◆ **About this task**: Your task is to print all of the data word for word.
☆ ☆ ☆ ☆
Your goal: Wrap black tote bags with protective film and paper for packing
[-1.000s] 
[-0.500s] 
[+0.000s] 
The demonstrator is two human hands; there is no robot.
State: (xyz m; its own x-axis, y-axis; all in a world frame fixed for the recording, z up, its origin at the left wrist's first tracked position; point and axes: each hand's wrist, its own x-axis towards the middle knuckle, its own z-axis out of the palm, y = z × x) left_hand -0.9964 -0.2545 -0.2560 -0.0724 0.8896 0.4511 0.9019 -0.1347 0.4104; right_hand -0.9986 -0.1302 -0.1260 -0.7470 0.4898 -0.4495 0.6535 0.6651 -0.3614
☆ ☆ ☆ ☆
◆ **Response to the task**:
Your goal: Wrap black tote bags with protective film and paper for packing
[-1.000s] 
[-0.500s] 
[+0.000s] 
The demonstrator is two human hands; there is no robot.
State: (xyz m; its own x-axis, y-axis; all in a world frame fixed for the recording, z up, its origin at the left wrist's first tracked position; point and axes: each hand's wrist, its own x-axis towards the middle knuckle, its own z-axis out of the palm, y = z × x) left_hand -0.9964 -0.2545 -0.2560 -0.0724 0.8896 0.4511 0.9019 -0.1347 0.4104; right_hand -0.9986 -0.1302 -0.1260 -0.7470 0.4898 -0.4495 0.6535 0.6651 -0.3614

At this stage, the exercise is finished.